Ligabue canta “le donne lo sanno”. Ecco: noi donne sappiamo bene come, in molte circostanze, a furia di “dare”, e spinte dalla perenne sensazione di sentirsi “sotto esame”, finiamo per essere letteralmente esauste, incapaci di vivere a pieno la vita. Crediamo, erroneamente, di esistere solo se inserite all’interno di un rapporto – siamo, in un certo senso, mamme anche quando non abbiamo dei figli, mamme di figli mai nati – e, quando quel rapporto “crolla” (perché qualcuno decide in questo modo o, persino, perché siamo noi a volerlo), all’improvviso, ci percepiamo inutili. Siamo brave, bravissime, a elaborare progetti, strategie e piani di azione nel nostro quotidiano, e poi a metterli in campo in modo vincente, ma siamo altrettanto sorde e cieche nell’ignorare, trascurare, quello che dovrebbe essere il più importante di questi progetti: noi stesse.
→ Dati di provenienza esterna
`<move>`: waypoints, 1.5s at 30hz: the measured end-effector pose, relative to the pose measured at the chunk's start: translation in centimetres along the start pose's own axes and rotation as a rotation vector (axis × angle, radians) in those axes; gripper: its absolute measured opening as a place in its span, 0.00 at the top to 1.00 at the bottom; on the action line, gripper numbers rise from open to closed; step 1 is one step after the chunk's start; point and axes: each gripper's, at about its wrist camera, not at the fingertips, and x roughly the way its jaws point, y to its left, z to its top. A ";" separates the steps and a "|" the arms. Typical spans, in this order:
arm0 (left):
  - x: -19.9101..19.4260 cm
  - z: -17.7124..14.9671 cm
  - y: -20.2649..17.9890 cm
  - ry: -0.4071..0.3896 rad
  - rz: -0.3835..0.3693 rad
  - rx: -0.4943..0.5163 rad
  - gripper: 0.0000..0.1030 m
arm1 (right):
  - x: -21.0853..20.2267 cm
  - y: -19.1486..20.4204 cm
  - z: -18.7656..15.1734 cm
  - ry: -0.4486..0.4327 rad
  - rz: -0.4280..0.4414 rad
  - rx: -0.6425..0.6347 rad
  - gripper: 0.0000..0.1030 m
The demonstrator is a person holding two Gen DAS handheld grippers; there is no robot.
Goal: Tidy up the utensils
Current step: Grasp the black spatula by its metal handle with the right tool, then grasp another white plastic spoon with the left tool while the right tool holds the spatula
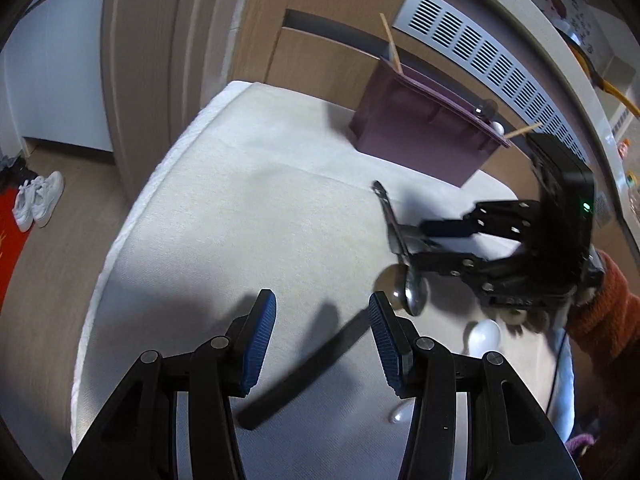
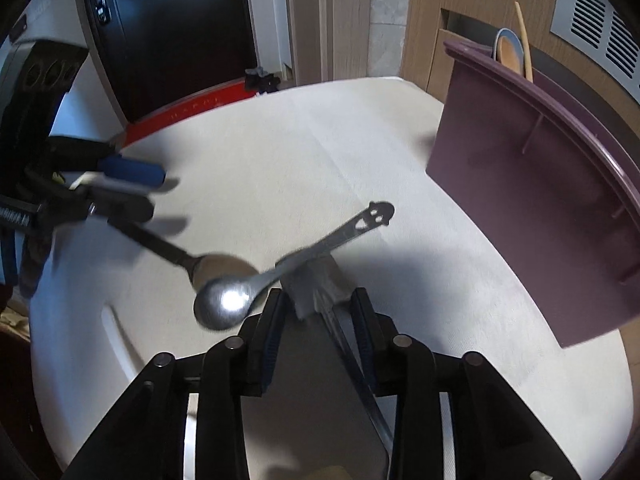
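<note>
The right tongs are closed on the handle of a metal spoon, which lies crosswise between the pads: its bowl sticks out to their left and its cut-out handle end to their right. It seems to be clear of the white surface, though the blur leaves that uncertain. The left tongs are open with nothing between the blue ribbed pads.

The main risk, as I judge it, is the grip: smooth polished steel held across narrow pads can pivot, so the heavier bowl may swing down or the spoon may slip out on the way to the purple holder, ahead and to the right of the right tongs. The holder is hard matt plastic with a curved rim; wooden chopsticks already lean out of it and could be knocked.

A second steel spoon lies just left of the held one, and a glossy white spoon lies on the cloth-textured surface to the right of the left tongs
</note>
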 end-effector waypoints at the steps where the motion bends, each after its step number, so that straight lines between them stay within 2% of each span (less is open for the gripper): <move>1: 0.0 -0.1 -0.2 0.004 -0.008 0.010 0.52 | 0.1 0.2 0.1 -0.007 -0.001 -0.003 0.64; 6: 0.2 -0.3 -1.4 0.019 -0.015 0.040 0.52 | 1.0 0.3 1.2 0.009 -0.007 -0.008 0.62; 11: -0.3 -0.7 -2.7 0.019 -0.032 0.070 0.52 | 0.8 -0.5 1.6 0.042 -0.033 0.096 0.71; 17: 0.5 -2.0 -6.3 0.042 -0.089 0.222 0.52 | -2.9 -2.8 -3.2 0.014 -0.111 0.287 0.72; 21: 2.0 -1.8 -6.6 0.022 -0.107 0.175 0.52 | -5.3 -4.4 -7.1 -0.031 -0.141 0.467 0.72; 24: 2.3 -1.7 -7.0 -0.005 -0.113 0.147 0.52 | -5.6 -4.9 -7.8 -0.064 -0.147 0.533 0.72; 28: 3.0 -0.4 -6.6 -0.101 -0.133 0.145 0.52 | -5.2 -5.0 -7.8 -0.112 -0.152 0.532 0.72; 30: 3.4 0.0 -5.8 -0.207 -0.093 0.117 0.52 | -5.5 -4.8 -8.2 -0.134 -0.156 0.529 0.71; 31: 3.5 -0.1 -5.4 -0.233 -0.086 0.090 0.52 | -5.6 -4.5 -8.5 -0.149 -0.159 0.523 0.71; 34: 3.3 -0.2 -4.4 -0.255 -0.102 0.039 0.52 | -6.1 -4.6 -9.1 -0.183 -0.130 0.559 0.72; 35: 3.4 -0.1 -3.5 -0.252 -0.117 0.000 0.50 | -6.1 -4.8 -9.4 -0.188 -0.121 0.574 0.73; 37: 4.6 0.3 -1.5 -0.194 -0.131 -0.108 0.50 | -6.0 -5.5 -9.4 -0.195 -0.091 0.608 0.74; 39: 5.0 0.5 -0.5 -0.177 -0.147 -0.159 0.50 | -6.1 -5.4 -9.6 -0.198 -0.092 0.613 0.74; 42: 4.2 0.1 -0.9 -0.208 -0.179 -0.128 0.50 | -5.8 -4.7 -9.2 -0.186 -0.137 0.576 0.73; 45: 4.6 -0.1 -1.4 -0.167 -0.178 -0.102 0.50 | -5.9 -4.1 -9.1 -0.176 -0.169 0.547 0.72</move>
La solitudine può essere, oltre che spazio di pace per riprendere pieno possesso delle redini della nostra vita, anche un tempo di intensa creatività nel quale prendiamo coscienza anche dei nostri talenti, di quelli che abbiamo messo a tacere perché assorbite sa altro. Ma, spesso, la sua ricerca, o semplicemente la sua sperimentazione, segue a un evento traumatico: un lutto, un abbandono, un licenziamento…un episodio che ci mette con le spalle al muro di noi stesse e, per la prima volta, ci impone di rivedere le carte in tavola per edificare noi stesse e la nostra esistenza su nuove basi.
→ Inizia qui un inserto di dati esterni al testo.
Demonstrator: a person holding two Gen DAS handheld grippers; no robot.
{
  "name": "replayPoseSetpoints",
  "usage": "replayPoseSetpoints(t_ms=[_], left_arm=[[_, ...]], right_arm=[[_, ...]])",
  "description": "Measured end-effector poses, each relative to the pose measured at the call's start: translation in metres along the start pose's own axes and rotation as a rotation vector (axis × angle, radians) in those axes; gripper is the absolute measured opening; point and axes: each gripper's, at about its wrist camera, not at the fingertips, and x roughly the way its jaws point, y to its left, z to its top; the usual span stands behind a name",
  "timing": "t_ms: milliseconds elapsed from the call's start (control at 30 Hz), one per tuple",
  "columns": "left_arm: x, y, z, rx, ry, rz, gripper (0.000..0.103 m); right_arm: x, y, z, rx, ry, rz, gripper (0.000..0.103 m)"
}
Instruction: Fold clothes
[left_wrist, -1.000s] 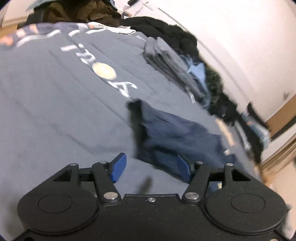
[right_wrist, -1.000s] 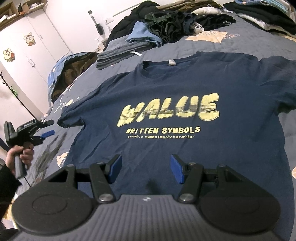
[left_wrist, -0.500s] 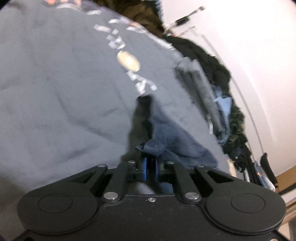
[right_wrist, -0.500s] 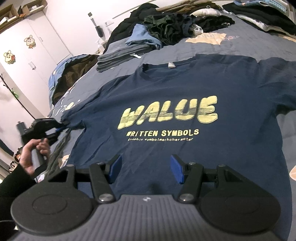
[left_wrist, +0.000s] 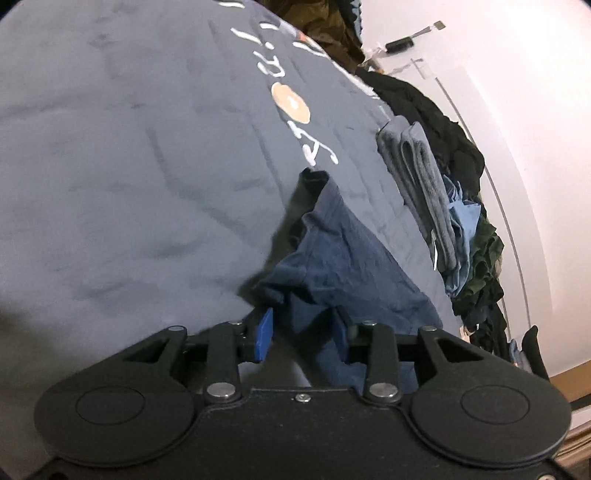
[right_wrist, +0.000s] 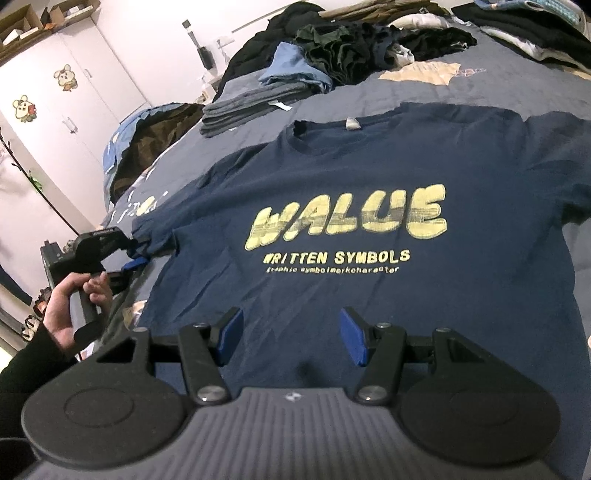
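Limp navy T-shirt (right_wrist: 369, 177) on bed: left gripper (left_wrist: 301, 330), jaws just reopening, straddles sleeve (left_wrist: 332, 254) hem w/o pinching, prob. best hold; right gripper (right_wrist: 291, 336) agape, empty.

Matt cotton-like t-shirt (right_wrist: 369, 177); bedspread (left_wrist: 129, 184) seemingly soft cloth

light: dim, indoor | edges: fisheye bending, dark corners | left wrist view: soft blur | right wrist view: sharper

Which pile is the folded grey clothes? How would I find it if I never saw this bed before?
Start at the big navy T-shirt spread flat on the blue bedspread. Look past its collar, up and to the left in the right wrist view, to the folded grey stack. It is the only neat, flat pile; the light blue garment and dark heap behind it are rumpled.
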Motion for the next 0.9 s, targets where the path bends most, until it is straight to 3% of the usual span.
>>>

Occorre aver condiviso molto, avere amato molto, forse odiato, comunque sofferto. Solo allora è possibile cercare la solitudine, trasformarla in una scelta consapevole e intenzionale, arrivando al traguardo della propria autonomia.

Jack Folla ha scritto: “Ecco, è qui che inizia tutto. Non lo sapevi? E’ da quel grande fegato che ti ci vuole per guardarti così, scomposta in mille coriandoli, che ricomincerai. Perché una donna ricomincia comunque, ha dentro un istinto che la trascinerà sempre avanti. Ti servirà una strategia, dovrai inventarti una nuova forma per la tua nuova te. Perché ti è toccato di conoscerti di nuovo, di presentarti a te stessa”.
Ci fermiamo qui per non privarvi del piacere di leggere questo libro; anzi, vi salutiamo con un messaggio – a nostro avviso bello e importante – che emerge fra le pagine del libro: la vita è un gioco dal quale non possiamo tirarci fuori, indietro; al massimo, possiamo saltare un turno e persino barare, ma mai smettere di giocare: quindi, tanto vale rimboccarci le maniche e cercare, anche nelle condizioni meno facili, di portare avanti la nostra partita come meglio possiamo, dato che la posta in gioco è alta, è la nostra felicità.
Buona lettura!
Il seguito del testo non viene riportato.